> **How to complete this task**
Below are entries with pictures among them; reproduce exactly, and only, the lines from the one containing "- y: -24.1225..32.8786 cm" down to the one containing "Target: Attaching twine", without the pictures.

Extracted data entries
■ ■ ■ ■ ■ ■ ■

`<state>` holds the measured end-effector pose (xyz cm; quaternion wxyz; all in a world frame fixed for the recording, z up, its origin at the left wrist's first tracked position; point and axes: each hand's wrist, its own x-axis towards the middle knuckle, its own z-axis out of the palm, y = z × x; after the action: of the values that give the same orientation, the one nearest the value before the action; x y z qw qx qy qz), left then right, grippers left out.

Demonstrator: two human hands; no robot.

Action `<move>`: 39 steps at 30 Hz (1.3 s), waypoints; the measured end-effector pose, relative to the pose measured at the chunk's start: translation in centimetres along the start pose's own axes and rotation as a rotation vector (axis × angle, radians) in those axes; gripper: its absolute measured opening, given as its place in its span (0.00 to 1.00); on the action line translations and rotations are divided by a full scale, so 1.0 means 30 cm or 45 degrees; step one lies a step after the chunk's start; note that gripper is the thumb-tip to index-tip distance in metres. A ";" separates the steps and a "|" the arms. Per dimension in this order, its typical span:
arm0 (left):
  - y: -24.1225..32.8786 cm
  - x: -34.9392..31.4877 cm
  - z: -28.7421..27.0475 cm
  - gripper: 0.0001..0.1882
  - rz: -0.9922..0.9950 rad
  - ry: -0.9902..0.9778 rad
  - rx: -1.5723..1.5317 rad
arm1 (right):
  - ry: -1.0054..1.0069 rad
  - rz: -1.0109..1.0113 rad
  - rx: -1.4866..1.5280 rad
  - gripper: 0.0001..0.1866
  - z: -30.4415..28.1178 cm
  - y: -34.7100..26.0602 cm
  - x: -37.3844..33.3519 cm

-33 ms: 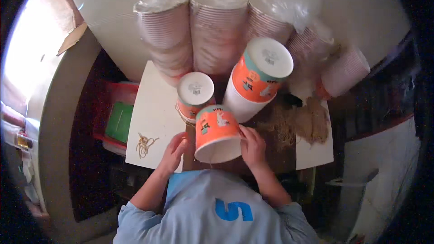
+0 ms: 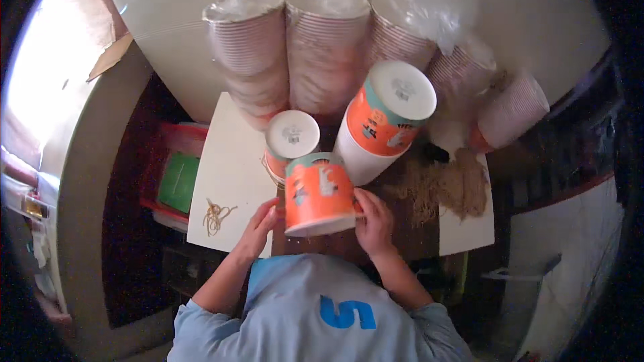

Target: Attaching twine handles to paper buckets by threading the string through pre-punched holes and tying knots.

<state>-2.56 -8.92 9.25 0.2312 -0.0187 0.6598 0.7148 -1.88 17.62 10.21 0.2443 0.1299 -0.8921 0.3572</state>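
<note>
A printed orange and green paper bucket hangs in front of my chest, its white-rimmed open end facing down and toward me. My right hand grips its right side, thumb and fingers at the wall. At the left side, my left hand has its curled fingertips against the bucket's edge; part of the contact is hidden. Just beyond stands a smaller upside-down paper bucket with a white base. Right of that, an upside-down stack of larger printed paper buckets leans slightly.
Tall plastic-wrapped stacks of paper buckets line the wall; another stack tilts at the right. Brown netted cloth lies on the table's right. Tan rubber bands or cord rest on the white tabletop. A red crate stands left.
The bucket has turned so that its mouth tips further down and its inside no longer shows. It has shifted slightly left, and now meets my left fingers.
</note>
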 end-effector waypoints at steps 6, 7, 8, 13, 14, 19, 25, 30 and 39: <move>0.119 0.060 -0.051 0.60 0.652 0.203 0.010 | -0.368 -0.203 0.440 0.35 -0.005 -0.071 0.150; 0.137 0.074 -0.063 0.61 0.709 0.266 0.117 | -0.371 -0.210 0.440 0.35 0.005 -0.075 0.185; 0.157 0.090 -0.075 0.62 0.765 0.327 0.225 | -0.374 -0.162 0.574 0.35 0.020 -0.082 0.227; 0.109 0.306 -0.169 0.58 0.901 0.474 0.780 | -0.277 -0.065 0.758 0.34 0.212 -0.012 0.356; 0.093 0.348 -0.159 0.57 0.908 0.472 0.767 | -0.296 0.021 0.737 0.34 0.278 0.040 0.350; -0.009 0.474 -0.080 0.52 0.924 0.394 0.644 | -0.349 0.236 0.527 0.30 0.464 0.259 0.258; -0.244 0.461 -0.111 0.49 0.495 0.540 0.834 | -0.654 0.303 0.113 0.21 0.311 0.140 0.199; -0.136 0.362 -0.005 0.37 0.996 0.933 1.106 | 0.399 -0.304 -0.377 0.15 -0.133 -0.091 0.342; 0.158 0.456 0.405 0.52 1.226 0.453 0.899 | 0.201 -0.450 -0.528 0.15 -0.279 0.061 0.523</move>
<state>-13.06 6.70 10.70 -0.2383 0.2396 0.8192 0.4634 -13.04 23.91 22.70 0.3928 0.2026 -0.8879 0.1281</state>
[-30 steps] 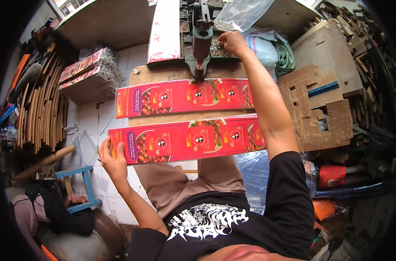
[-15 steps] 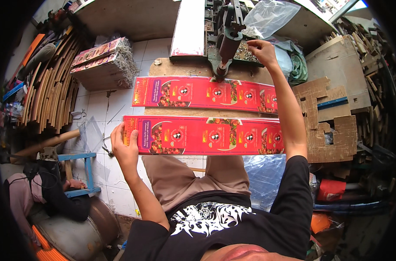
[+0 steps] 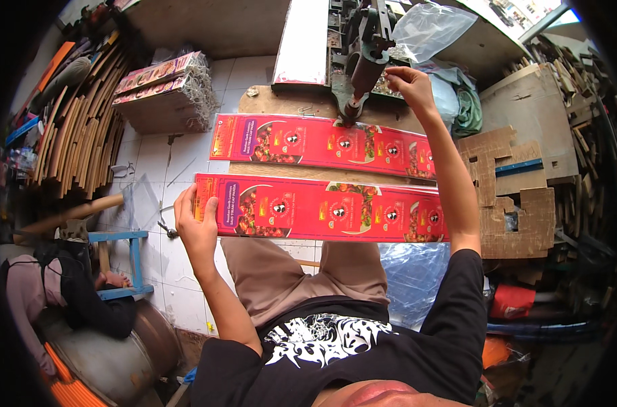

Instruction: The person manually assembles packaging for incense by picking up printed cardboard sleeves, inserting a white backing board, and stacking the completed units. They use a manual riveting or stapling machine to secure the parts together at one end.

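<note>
Grasping left end of near red printed strip (image 3: pixel 302 209) with left hand (image 3: pixel 198 216), thumb on top face. Curling fingers of right hand (image 3: pixel 411 83); cannot tell if pinching anything. Noted dark metal press (image 3: pixel 367 64) beyond, wooden board (image 3: pixel 254 100) at its foot. Noted far red strip (image 3: pixel 308 141) on board, upper edge at press nose; near strip roughly parallel, above the lap (image 3: pixel 305 268). Noted small metal pieces (image 3: pixel 384 87) just beside right hand.

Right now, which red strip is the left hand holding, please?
The nearer strip, lower in view: the left hand grips its left end; the farther strip lies by the press.
</note>
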### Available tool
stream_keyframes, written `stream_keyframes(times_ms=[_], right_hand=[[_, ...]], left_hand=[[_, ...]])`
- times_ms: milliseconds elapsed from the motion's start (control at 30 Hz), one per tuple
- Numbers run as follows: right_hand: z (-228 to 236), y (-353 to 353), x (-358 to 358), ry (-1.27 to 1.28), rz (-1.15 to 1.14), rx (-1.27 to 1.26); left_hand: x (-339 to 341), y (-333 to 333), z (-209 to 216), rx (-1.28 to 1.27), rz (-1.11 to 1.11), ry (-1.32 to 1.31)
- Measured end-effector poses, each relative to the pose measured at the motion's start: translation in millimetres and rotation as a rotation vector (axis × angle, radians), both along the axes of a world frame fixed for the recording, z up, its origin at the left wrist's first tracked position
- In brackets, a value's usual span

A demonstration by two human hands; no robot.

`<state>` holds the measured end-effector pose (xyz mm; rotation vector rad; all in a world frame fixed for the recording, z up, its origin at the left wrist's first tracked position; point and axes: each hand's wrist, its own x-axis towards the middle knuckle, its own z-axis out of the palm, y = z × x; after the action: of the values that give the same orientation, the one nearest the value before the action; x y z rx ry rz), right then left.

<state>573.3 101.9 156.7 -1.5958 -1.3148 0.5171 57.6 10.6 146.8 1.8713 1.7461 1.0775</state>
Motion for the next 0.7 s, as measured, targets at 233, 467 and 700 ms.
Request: stream_keyframes(times_ms=[233, 467, 700], right_hand=[[-3, -38, -57, 0.348, 0.173, -0.017], [-8, -49, -75, 0.372, 0.151, -0.008], [-16, -41, -75, 0.488, 0.214, -0.053]], left_hand=[[-1, 0, 1, -0.001, -0.002, -0.004], [0, -2, 1, 0.014, -0.006, -0.017], [-3, 0, -1, 0.014, 0.0, -0.018]])
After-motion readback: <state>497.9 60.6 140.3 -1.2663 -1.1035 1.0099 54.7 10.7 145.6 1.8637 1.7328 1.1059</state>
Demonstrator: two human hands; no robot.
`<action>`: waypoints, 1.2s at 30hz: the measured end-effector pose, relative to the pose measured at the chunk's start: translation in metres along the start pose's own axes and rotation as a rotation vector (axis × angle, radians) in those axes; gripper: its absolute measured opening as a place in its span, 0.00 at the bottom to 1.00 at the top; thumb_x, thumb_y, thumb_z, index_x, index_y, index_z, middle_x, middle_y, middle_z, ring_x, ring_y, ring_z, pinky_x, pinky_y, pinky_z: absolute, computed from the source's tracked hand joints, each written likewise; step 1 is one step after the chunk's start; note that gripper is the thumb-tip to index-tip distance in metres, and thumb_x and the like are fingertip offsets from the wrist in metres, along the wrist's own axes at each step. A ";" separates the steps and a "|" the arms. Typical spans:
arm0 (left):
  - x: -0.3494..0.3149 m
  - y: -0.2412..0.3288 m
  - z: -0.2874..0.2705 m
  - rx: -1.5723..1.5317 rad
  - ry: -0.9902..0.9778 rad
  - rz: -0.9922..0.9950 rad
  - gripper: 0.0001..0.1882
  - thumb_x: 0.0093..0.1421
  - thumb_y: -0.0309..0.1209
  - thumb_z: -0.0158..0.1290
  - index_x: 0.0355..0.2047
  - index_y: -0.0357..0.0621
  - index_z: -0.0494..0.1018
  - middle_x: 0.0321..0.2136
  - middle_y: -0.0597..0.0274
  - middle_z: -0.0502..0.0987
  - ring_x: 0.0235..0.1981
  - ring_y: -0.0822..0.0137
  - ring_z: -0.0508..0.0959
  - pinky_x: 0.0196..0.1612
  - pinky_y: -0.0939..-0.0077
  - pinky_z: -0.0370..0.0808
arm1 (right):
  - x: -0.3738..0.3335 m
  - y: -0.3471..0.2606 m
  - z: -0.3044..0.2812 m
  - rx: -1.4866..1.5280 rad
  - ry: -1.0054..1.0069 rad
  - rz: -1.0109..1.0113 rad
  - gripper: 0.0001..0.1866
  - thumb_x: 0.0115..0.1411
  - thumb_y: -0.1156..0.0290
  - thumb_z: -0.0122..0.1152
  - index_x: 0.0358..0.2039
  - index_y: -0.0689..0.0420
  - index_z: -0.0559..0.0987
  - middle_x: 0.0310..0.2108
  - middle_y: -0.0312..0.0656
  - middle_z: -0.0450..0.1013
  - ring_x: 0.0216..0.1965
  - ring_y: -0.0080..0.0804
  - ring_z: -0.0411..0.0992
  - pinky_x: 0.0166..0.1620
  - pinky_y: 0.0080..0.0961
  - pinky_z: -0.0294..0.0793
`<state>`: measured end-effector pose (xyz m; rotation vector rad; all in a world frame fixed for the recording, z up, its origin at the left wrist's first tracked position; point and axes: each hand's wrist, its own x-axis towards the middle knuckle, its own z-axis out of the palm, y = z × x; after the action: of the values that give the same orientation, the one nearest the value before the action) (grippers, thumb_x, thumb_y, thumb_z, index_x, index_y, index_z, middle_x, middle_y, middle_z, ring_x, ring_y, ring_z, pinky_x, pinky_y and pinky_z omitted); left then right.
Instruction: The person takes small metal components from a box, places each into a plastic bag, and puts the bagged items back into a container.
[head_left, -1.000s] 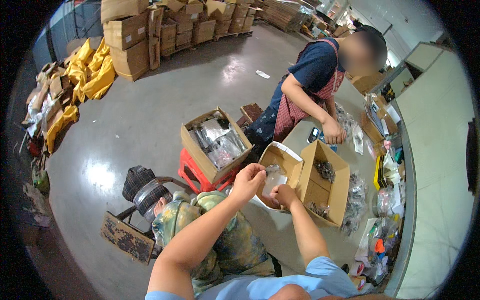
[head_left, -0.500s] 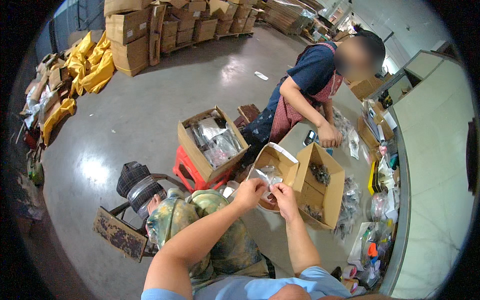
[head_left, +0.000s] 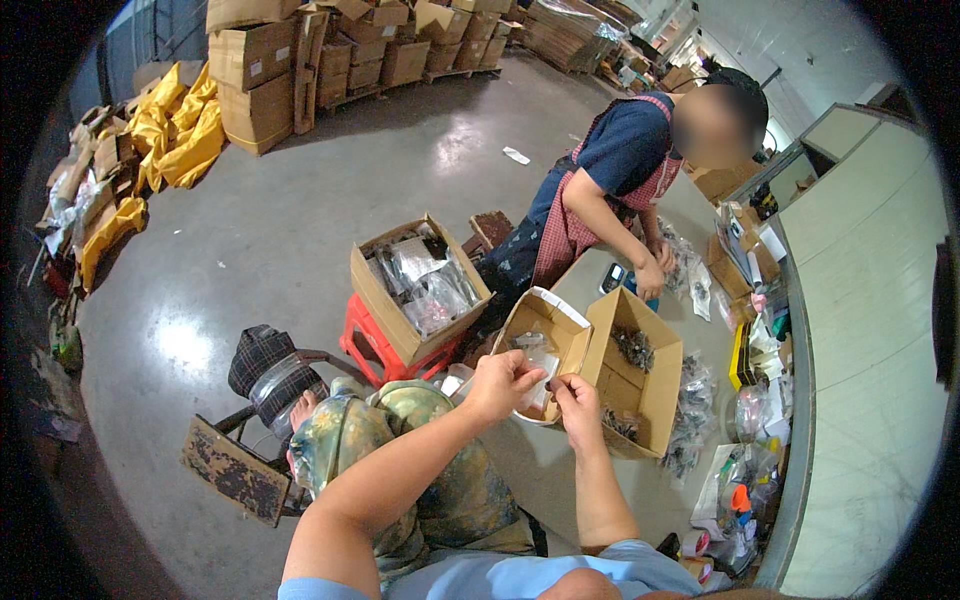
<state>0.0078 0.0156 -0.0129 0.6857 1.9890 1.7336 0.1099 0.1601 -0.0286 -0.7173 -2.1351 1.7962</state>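
My left hand [head_left: 500,387] is closed in a pinch at the edge of a small clear plastic bag [head_left: 541,363], over the near part of a pale-rimmed cardboard box [head_left: 570,335]. Close beside it, my right hand [head_left: 578,408] pinches a small dark piece [head_left: 556,384], too small to name. The two sets of fingertips are a short way apart. Touching that box on the right is a second open carton [head_left: 663,385], with small dark parts [head_left: 634,347] in clumps inside it. More clear bags appear to lie within the pale-rimmed box, partly hidden by my hands.
A carton of filled plastic bags [head_left: 425,275] rests on a red stool [head_left: 365,340]. Across the table a co-worker in a checked apron [head_left: 570,225] handles small items beside a phone-like device [head_left: 612,278]. Bagged parts [head_left: 692,410] and tape rolls [head_left: 695,543] line the right side.
My hands have drawn slightly apart, and a dark piece now shows in my right fingertips. The bag hangs lower by my left hand. The co-worker's hands have come together.
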 end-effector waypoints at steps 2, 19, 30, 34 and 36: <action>0.002 -0.006 -0.004 -0.036 -0.011 0.036 0.10 0.51 0.31 0.60 0.25 0.36 0.74 0.17 0.62 0.72 0.19 0.77 0.68 0.24 0.80 0.68 | -0.002 -0.006 -0.003 -0.027 -0.005 -0.062 0.06 0.59 0.73 0.53 0.27 0.61 0.75 0.24 0.29 0.69 0.26 0.14 0.63 0.30 0.14 0.63; -0.004 -0.006 -0.004 0.272 -0.094 0.463 0.12 0.41 0.27 0.62 0.29 0.41 0.78 0.27 0.55 0.75 0.28 0.59 0.76 0.31 0.71 0.74 | -0.025 -0.076 -0.002 -0.780 -0.313 -0.487 0.14 0.47 0.67 0.65 0.34 0.59 0.78 0.35 0.44 0.73 0.38 0.38 0.69 0.45 0.30 0.67; -0.011 -0.005 0.013 0.422 -0.313 0.303 0.19 0.41 0.26 0.57 0.35 0.39 0.66 0.26 0.55 0.77 0.33 0.56 0.77 0.46 0.65 0.67 | -0.009 -0.023 -0.067 -0.143 -0.408 0.075 0.12 0.54 0.71 0.60 0.39 0.60 0.77 0.36 0.39 0.75 0.35 0.23 0.72 0.38 0.21 0.73; -0.005 0.002 0.012 0.252 -0.359 0.146 0.23 0.42 0.29 0.62 0.39 0.37 0.68 0.26 0.53 0.77 0.28 0.59 0.79 0.32 0.70 0.75 | 0.033 0.024 -0.159 -1.003 -0.099 0.127 0.13 0.51 0.64 0.59 0.33 0.60 0.76 0.31 0.50 0.74 0.34 0.48 0.73 0.39 0.35 0.72; -0.003 0.002 0.013 0.261 -0.357 0.125 0.24 0.42 0.29 0.63 0.40 0.37 0.69 0.26 0.53 0.77 0.27 0.61 0.79 0.33 0.71 0.75 | 0.036 0.063 -0.178 -1.272 -0.229 0.323 0.13 0.48 0.66 0.58 0.29 0.63 0.76 0.35 0.54 0.73 0.38 0.49 0.71 0.41 0.37 0.70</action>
<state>0.0181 0.0239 -0.0131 1.1421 1.9643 1.3095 0.1807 0.3362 -0.0584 -1.1538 -3.3628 0.3599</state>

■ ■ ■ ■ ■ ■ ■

> **Task solution**
  - y: -24.1225..32.8786 cm
  - x: -34.9392..31.4877 cm
  - z: -28.7421..27.0475 cm
  - gripper: 0.0001..0.1882
  - rz: -0.9922..0.9950 rad
  - ry: -0.9902..0.9778 rad
  - rx: -1.5723..1.5317 rad
arm1 (right):
  - ry: -1.0054..1.0069 rad
  - rz: -1.0109..1.0113 rad
  - rx: -1.4866..1.5280 rad
  - gripper: 0.0001..0.1866
  - z: -30.4415..28.1178 cm
  - y: -34.7100..26.0602 cm
  - x: -37.3844..33.3519 cm

-33 ms: 
+0 ms: 

Target: Attaching twine handles to paper buckets by threading the string through pre-punched holes and tying knots.

What this exercise required is now done.